If a line in the data below holds the word "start", include it in the count. Give only the final number.

#### DATA EXCERPTS ####

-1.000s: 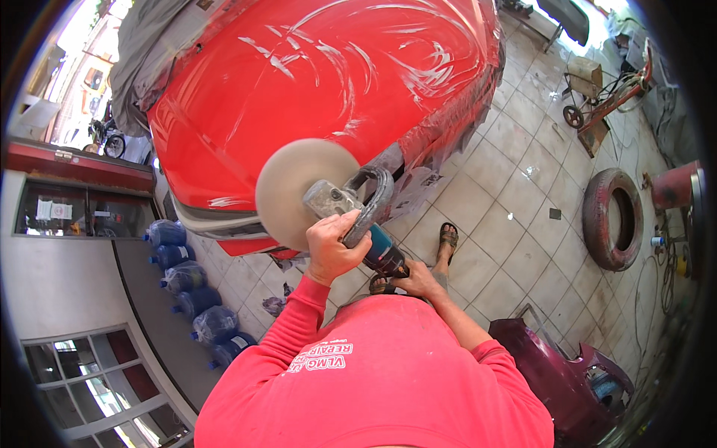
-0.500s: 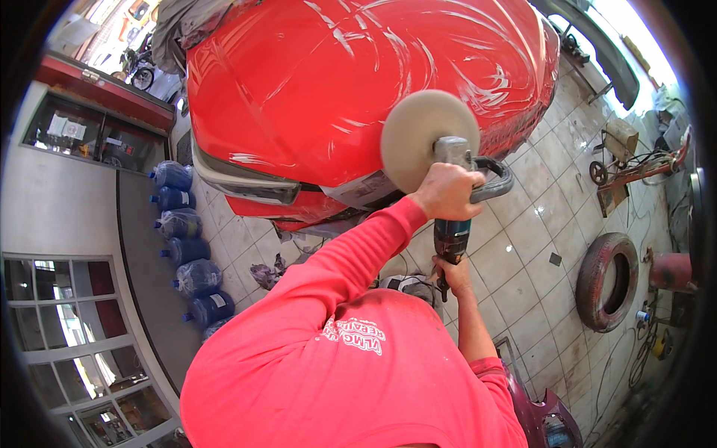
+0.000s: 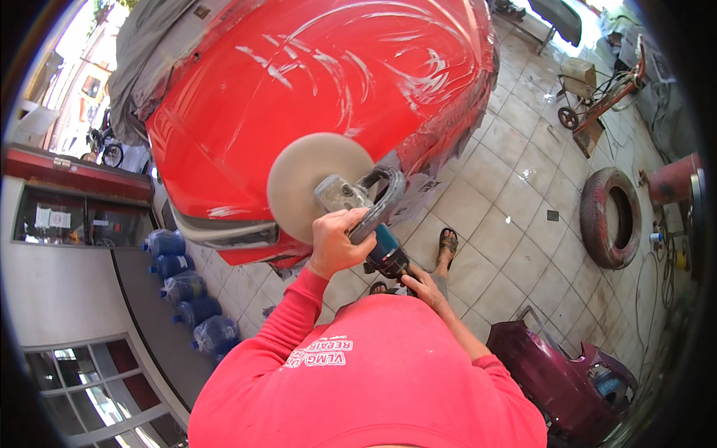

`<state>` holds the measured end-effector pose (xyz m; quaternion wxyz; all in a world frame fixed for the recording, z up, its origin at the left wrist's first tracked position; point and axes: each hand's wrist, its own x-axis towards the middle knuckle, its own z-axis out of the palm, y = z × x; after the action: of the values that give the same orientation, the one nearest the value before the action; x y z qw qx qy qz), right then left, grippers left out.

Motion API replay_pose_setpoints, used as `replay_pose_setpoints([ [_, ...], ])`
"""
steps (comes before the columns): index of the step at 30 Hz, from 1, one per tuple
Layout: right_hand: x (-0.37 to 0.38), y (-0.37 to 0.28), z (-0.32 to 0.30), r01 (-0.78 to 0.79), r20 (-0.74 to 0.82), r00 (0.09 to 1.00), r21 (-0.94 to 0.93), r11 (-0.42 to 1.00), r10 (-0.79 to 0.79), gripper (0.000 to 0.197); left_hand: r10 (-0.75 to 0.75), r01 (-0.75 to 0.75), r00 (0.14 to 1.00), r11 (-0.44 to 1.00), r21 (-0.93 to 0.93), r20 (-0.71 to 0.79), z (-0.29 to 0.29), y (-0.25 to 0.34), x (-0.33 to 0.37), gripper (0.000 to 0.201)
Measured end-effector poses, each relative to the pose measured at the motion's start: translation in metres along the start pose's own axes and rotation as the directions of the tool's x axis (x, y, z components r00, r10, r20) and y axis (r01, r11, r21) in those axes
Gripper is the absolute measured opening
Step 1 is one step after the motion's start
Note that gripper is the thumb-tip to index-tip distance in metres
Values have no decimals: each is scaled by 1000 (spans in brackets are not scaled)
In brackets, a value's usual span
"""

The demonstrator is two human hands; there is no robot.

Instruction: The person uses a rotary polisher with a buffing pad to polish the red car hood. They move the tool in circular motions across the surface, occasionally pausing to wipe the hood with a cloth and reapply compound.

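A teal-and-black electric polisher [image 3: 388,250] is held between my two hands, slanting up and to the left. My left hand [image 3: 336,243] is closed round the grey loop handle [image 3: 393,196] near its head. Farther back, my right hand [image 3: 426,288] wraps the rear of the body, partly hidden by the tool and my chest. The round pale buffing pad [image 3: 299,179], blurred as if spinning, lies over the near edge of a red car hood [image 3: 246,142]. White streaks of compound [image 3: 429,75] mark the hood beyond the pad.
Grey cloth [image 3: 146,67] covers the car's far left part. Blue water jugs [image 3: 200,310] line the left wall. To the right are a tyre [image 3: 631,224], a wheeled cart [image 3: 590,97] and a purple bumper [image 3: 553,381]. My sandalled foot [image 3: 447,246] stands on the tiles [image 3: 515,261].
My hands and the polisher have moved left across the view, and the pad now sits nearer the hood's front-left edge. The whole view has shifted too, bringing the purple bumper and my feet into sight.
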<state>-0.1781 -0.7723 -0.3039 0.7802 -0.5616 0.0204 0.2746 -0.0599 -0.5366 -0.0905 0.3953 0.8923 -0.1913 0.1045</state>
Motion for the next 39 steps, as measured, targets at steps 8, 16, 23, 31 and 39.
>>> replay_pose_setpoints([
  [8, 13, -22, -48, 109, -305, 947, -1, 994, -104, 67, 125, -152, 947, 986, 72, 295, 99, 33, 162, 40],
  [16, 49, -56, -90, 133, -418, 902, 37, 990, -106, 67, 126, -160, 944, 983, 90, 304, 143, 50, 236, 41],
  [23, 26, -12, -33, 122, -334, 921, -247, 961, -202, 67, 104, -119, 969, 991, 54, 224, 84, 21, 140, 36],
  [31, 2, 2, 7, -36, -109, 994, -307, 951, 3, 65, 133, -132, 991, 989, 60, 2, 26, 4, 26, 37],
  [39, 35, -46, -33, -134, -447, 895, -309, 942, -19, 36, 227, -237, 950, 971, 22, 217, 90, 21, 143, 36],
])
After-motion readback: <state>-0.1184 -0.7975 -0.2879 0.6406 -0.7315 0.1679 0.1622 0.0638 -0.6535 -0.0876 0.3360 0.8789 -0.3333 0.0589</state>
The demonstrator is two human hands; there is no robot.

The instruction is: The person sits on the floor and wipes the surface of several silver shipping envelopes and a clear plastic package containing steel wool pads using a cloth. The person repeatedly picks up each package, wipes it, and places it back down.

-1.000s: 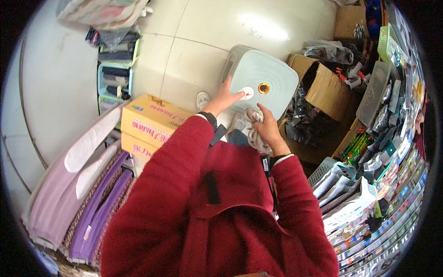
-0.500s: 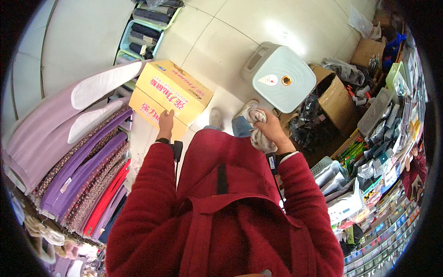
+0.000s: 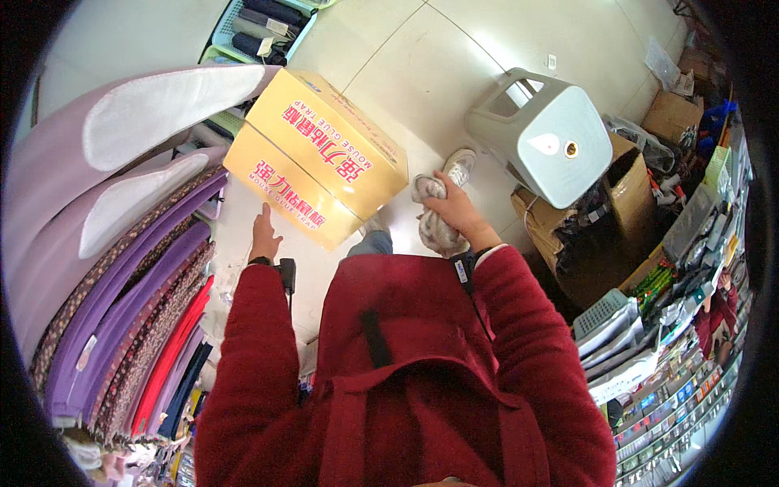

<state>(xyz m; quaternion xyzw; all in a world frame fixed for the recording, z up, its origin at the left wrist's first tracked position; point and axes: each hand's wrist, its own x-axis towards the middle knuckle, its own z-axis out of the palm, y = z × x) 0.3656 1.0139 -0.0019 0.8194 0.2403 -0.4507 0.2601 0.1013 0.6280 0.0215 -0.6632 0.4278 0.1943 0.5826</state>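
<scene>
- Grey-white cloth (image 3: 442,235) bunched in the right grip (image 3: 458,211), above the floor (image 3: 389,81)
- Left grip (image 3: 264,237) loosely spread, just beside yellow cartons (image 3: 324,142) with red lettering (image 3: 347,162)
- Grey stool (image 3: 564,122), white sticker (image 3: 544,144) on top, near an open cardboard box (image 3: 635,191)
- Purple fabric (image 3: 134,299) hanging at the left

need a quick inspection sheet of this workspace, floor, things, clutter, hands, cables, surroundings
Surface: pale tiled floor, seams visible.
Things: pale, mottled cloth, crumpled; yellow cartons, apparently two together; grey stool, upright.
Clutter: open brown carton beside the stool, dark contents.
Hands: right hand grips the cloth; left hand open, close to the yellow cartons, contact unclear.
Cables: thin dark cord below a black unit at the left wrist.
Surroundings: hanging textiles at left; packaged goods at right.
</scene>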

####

- RESULT FOR THIS TASK
2